TASK TO CARRY OUT. Return only the lines from the start of the records through the line that contains "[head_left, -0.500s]", inclusive; leave out all pictures.

== Segment start ==

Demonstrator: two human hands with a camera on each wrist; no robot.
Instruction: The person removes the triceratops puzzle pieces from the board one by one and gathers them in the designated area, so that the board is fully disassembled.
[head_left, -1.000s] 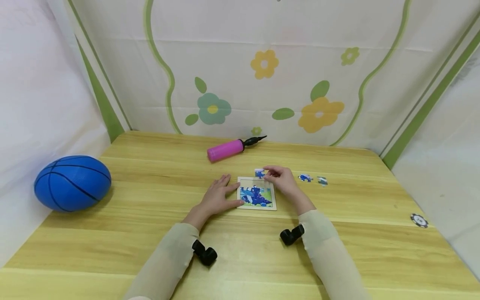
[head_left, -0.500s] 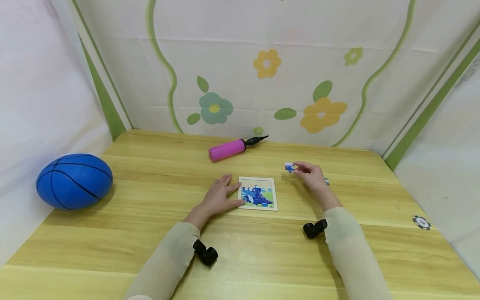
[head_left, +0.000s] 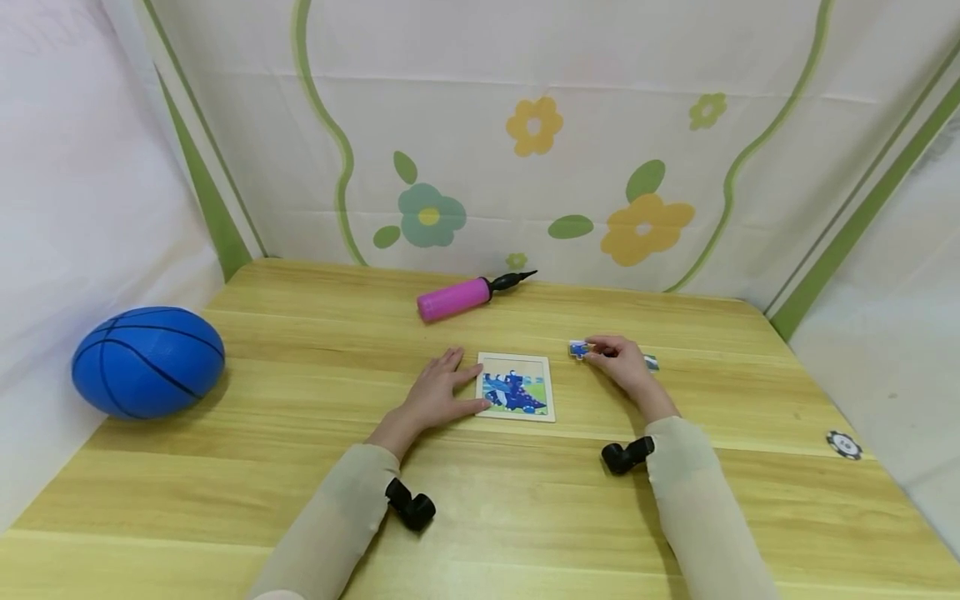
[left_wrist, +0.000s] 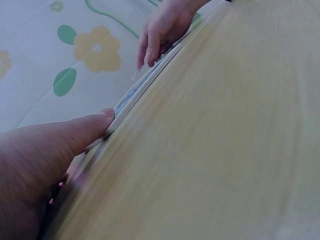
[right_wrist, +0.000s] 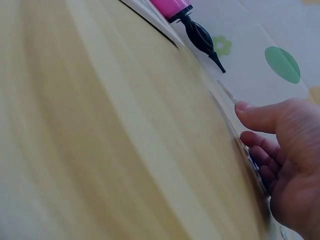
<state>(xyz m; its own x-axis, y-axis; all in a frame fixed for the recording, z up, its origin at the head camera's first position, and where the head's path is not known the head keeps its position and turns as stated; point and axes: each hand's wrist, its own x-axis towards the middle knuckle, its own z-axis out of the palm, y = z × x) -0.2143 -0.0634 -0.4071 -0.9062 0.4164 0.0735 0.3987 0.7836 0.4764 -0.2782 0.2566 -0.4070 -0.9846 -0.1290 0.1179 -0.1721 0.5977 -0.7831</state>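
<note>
In the head view a square puzzle board (head_left: 551,392) with a pale frame lies mid-table. Blue dinosaur pieces fill its lower part; its upper part shows bare backing. My left hand (head_left: 433,393) rests at the board's left edge, fingers spread, with the thumb on the lower left corner; the left wrist view shows that thumb (left_wrist: 92,127) on the rim. To the right of the board, my right hand (head_left: 624,367) pinches a blue and white puzzle piece (head_left: 577,349) between thumb and fingers, low over the table or touching it; I cannot tell which. Another puzzle piece (head_left: 651,362) lies partly hidden behind this hand.
A pink hand pump (head_left: 453,299) with a black nozzle lies behind the board. At the far left sits a blue ball (head_left: 148,362) with black lines. A round black and white chip (head_left: 843,445) lies near the table's right edge. Patterned cloth walls (head_left: 487,167) enclose the table.
My right hand has carried the puzzle piece from the board's top edge to the right, then lowered it towards the table. My left hand has stayed on the board's edge.
</note>
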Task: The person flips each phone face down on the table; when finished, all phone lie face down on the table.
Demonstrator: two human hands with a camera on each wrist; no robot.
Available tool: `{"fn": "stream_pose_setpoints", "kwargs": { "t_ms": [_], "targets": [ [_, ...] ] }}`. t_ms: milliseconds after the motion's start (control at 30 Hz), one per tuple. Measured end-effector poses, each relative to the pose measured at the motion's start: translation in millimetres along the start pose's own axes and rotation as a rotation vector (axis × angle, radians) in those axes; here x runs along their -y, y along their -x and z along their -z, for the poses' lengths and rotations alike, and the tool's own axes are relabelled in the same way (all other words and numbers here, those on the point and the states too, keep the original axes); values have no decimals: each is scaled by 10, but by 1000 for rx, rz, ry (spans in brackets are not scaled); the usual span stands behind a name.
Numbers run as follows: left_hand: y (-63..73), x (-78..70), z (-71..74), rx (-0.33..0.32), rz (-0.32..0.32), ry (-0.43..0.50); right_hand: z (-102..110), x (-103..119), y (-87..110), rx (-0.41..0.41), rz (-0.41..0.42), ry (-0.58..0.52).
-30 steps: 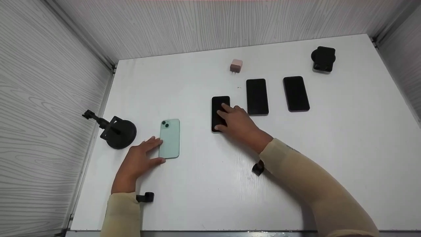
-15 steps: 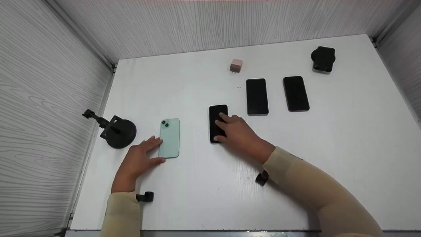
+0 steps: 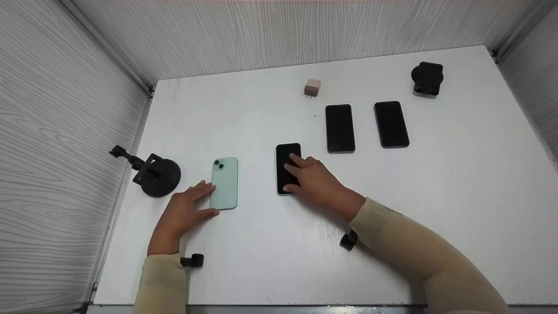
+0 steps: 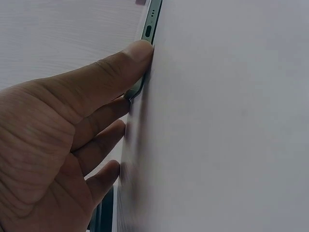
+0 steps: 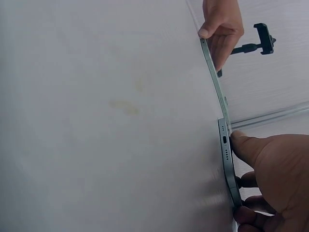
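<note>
A mint-green phone (image 3: 224,184) lies back up on the white table, its two camera lenses at the top left. My left hand (image 3: 181,213) touches it, fingertips at its left edge and thumb at its bottom edge. In the left wrist view the thumb (image 4: 137,53) lies against the edge beside the charging port. To the right, a black-screened phone (image 3: 284,163) lies screen up under my right hand (image 3: 318,183), whose extended fingers and thumb rest on the glass. The right wrist view shows this phone's bottom edge (image 5: 225,145) flat against the table.
Two more black-screened phones (image 3: 340,128) (image 3: 391,124) lie right of centre. Behind them are a pink plug charger (image 3: 312,87) and a black holder-like device (image 3: 427,78). A black suction-base phone mount (image 3: 159,178) stands at left. Wood-grain panels (image 3: 279,35) enclose the table.
My right hand has slid the black-screened phone toward the table's front edge, slightly leftward, slowing by now. My left hand and the green phone have stayed in place.
</note>
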State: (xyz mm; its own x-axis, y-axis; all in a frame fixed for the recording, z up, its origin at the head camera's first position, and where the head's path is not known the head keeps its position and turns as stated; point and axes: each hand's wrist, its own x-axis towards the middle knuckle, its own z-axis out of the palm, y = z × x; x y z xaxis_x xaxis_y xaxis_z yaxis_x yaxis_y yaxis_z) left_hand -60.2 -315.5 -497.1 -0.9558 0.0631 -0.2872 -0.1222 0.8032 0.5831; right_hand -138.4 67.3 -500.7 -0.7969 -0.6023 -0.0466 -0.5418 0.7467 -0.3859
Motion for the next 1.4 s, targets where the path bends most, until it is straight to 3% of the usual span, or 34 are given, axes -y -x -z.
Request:
{"fn": "stream_pose_setpoints", "kwargs": {
  "t_ms": [233,433,600,767,1100,1400],
  "targets": [
    [31,-103,-43,-53,-51,-95,4,23,8,1,9,-5],
    [-34,-518,-204,-101,-156,-148,18,24,21,5,-19,-12],
    [-91,-891,-423,-46,-199,-183,7,29,43,7,-26,-23],
    [-165,-1094,-641,-9,-246,-229,-30,28,69,-3,-13,-19],
    [-321,-1195,-868,3,-288,-233,-47,4,116,18,-21,-82],
    [-364,-1173,-912,25,-299,-182,29,-155,129,52,-12,-236]
  ]
}}
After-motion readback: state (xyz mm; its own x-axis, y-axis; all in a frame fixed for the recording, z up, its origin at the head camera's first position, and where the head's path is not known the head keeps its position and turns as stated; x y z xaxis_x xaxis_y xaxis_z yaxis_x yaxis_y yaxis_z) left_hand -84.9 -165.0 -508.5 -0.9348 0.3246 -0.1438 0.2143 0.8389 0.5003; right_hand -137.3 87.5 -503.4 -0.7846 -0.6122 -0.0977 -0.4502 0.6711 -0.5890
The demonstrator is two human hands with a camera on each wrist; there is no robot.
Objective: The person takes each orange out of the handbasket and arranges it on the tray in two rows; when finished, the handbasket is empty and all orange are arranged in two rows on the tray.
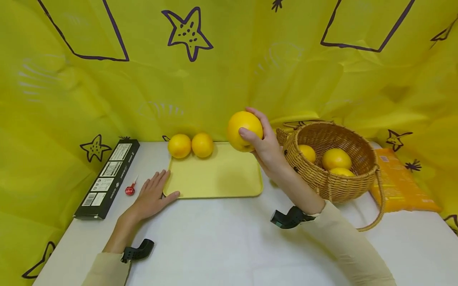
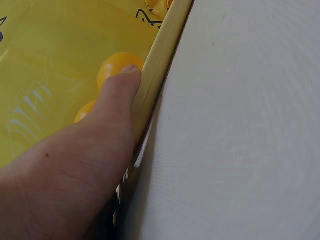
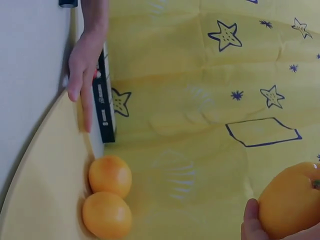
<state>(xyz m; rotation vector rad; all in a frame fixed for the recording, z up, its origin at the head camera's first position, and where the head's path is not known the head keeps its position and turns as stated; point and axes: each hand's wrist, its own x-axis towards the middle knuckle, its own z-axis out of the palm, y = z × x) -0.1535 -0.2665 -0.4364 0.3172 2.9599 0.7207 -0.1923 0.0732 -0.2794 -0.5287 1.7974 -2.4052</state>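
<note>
My right hand (image 1: 270,153) grips an orange (image 1: 245,131) in the air above the right part of a yellow tray (image 1: 214,178); the right wrist view shows fingertips (image 3: 251,210) against that orange. Two more oranges (image 1: 179,145) sit side by side at the tray's far left corner. My left hand (image 1: 152,194) rests at the tray's left edge, fingers straight and thumb over the near left corner. To the right stands a wicker basket (image 1: 330,186) with several oranges (image 1: 336,159) inside, partly hidden by its wall.
A long black box (image 1: 107,180) lies at the left, with a red lollipop (image 1: 130,190) between it and my left hand. Behind the basket on the right is an orange packet (image 1: 404,182). A yellow patterned cloth (image 1: 229,79) hangs behind the white table (image 1: 214,246).
</note>
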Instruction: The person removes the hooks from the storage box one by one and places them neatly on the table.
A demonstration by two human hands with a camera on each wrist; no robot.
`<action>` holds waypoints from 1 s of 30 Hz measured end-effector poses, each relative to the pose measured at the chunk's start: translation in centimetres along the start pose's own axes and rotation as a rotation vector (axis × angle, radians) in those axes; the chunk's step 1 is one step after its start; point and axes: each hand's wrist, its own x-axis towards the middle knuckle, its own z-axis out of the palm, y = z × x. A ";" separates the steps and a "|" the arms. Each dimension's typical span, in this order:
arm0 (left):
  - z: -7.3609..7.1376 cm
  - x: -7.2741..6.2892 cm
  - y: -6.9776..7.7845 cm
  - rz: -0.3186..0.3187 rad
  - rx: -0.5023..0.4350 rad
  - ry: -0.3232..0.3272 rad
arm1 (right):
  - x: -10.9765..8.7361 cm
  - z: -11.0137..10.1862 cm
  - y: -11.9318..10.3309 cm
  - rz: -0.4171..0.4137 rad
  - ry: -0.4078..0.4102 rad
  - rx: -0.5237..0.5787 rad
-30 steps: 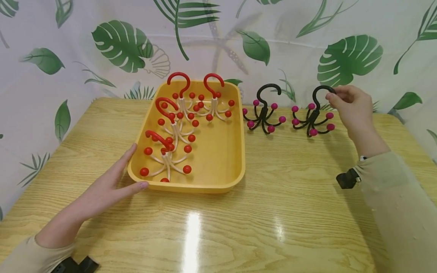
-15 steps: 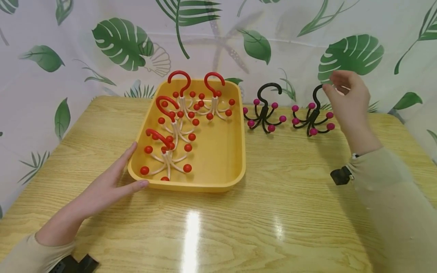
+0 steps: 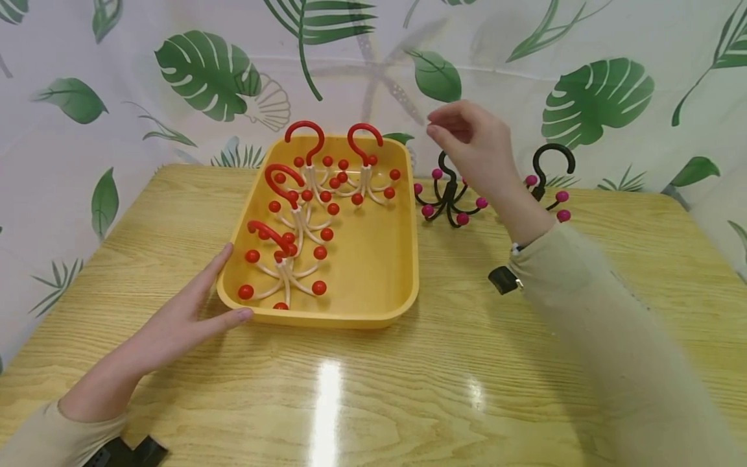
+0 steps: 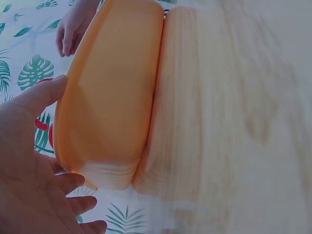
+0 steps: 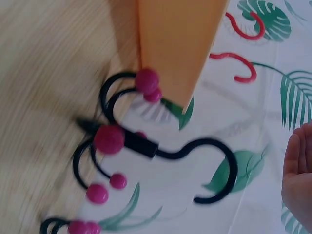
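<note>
My left hand rests against the near-left corner of a yellow plastic tray, thumb on the front rim and straight fingers along the left side. In the tray stand several white multi-arm hook hangers, such as this one, with red hooks and red ball tips. My right hand is in the air, fingers loosely bent, holding nothing. It is in front of the top of a black hook hanger with magenta ball tips, partly hiding its hook. In the right wrist view this black hanger appears apart from the hand.
A second black hanger stands farther right, partly hidden by my right wrist. The wooden table ends at a leaf-patterned cloth backdrop. The hangers' hooks rise above the tray rim.
My right hand has let go of the right black hanger's hook and moved left to above the other black hanger. Both hangers stand where they were; the left hand has not moved.
</note>
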 end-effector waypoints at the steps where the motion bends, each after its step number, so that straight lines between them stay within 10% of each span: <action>1: 0.0 0.0 0.0 0.001 0.001 0.001 | 0.3 0.6 -0.2 -0.006 -0.017 0.006; 13: 0.0 0.0 -0.1 0.003 0.011 0.004 | 3.0 5.4 -0.3 0.129 -0.190 0.097; 30: -0.1 0.0 -0.2 0.014 0.015 0.009 | 4.2 8.0 0.6 0.273 -0.237 0.007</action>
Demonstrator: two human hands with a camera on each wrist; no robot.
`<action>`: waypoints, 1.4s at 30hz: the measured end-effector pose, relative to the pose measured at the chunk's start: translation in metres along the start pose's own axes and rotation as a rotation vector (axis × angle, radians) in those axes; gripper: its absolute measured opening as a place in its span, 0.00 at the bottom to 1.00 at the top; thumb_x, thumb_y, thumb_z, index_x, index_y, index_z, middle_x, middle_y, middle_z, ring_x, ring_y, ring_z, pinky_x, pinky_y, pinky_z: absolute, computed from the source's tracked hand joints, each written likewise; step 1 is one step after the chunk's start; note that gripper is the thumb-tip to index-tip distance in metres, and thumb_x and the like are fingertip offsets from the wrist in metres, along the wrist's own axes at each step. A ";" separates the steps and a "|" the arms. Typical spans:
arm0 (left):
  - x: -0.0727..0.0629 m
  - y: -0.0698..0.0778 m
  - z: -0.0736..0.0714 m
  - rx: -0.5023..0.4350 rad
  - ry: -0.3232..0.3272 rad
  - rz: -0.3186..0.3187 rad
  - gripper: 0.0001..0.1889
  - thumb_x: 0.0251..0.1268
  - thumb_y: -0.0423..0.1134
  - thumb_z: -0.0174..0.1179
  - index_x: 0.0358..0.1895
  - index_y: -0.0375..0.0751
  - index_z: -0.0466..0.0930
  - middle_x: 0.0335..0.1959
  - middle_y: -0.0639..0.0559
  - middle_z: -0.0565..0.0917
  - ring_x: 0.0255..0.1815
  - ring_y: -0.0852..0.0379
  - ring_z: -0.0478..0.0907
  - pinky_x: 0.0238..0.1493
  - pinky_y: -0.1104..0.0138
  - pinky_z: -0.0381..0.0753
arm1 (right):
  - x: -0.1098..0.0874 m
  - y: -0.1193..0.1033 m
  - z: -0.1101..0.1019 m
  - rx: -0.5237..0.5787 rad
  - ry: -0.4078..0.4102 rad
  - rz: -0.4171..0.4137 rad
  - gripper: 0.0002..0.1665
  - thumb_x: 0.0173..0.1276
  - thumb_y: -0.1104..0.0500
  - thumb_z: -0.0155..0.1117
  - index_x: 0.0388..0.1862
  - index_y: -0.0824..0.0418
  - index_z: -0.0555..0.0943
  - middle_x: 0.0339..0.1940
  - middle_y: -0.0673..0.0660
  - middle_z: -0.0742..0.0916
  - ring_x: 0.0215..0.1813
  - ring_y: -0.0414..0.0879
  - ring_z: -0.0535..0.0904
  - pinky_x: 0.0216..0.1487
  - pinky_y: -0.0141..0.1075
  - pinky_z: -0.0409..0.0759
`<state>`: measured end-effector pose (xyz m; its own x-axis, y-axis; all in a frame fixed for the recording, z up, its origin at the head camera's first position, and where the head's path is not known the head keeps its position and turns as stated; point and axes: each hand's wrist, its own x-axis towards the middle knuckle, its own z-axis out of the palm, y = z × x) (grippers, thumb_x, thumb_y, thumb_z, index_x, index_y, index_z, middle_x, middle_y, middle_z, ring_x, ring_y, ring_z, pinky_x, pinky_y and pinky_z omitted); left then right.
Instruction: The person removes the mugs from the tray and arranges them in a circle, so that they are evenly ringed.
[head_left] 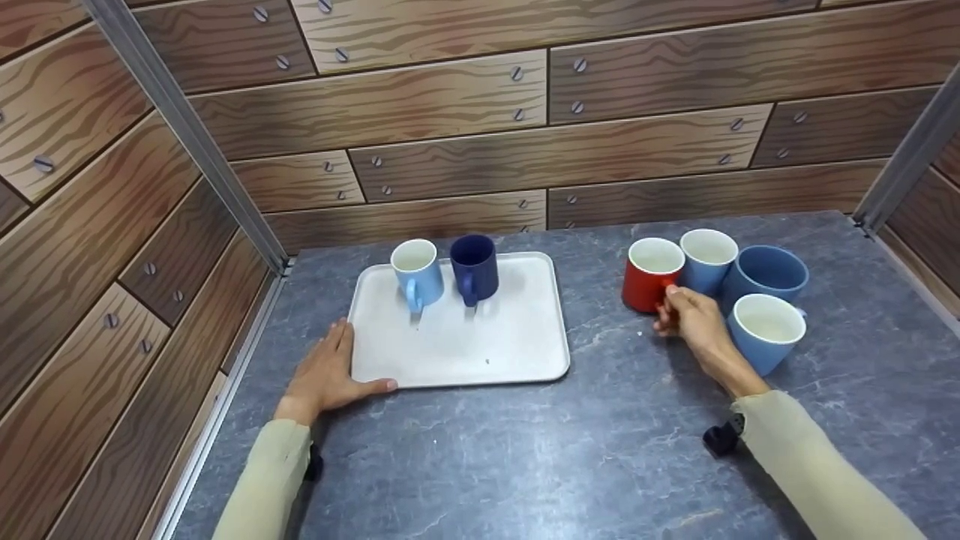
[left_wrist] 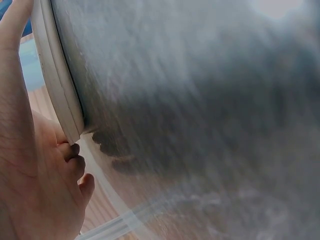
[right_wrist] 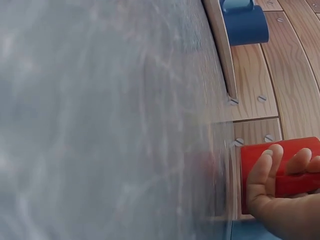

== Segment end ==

TASK SOLUTION.
Demonstrator: two human hands with a camera on each wrist; no robot.
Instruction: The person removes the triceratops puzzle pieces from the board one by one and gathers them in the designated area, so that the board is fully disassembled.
[head_left, -1.000s] 
[head_left, -0.500s] 

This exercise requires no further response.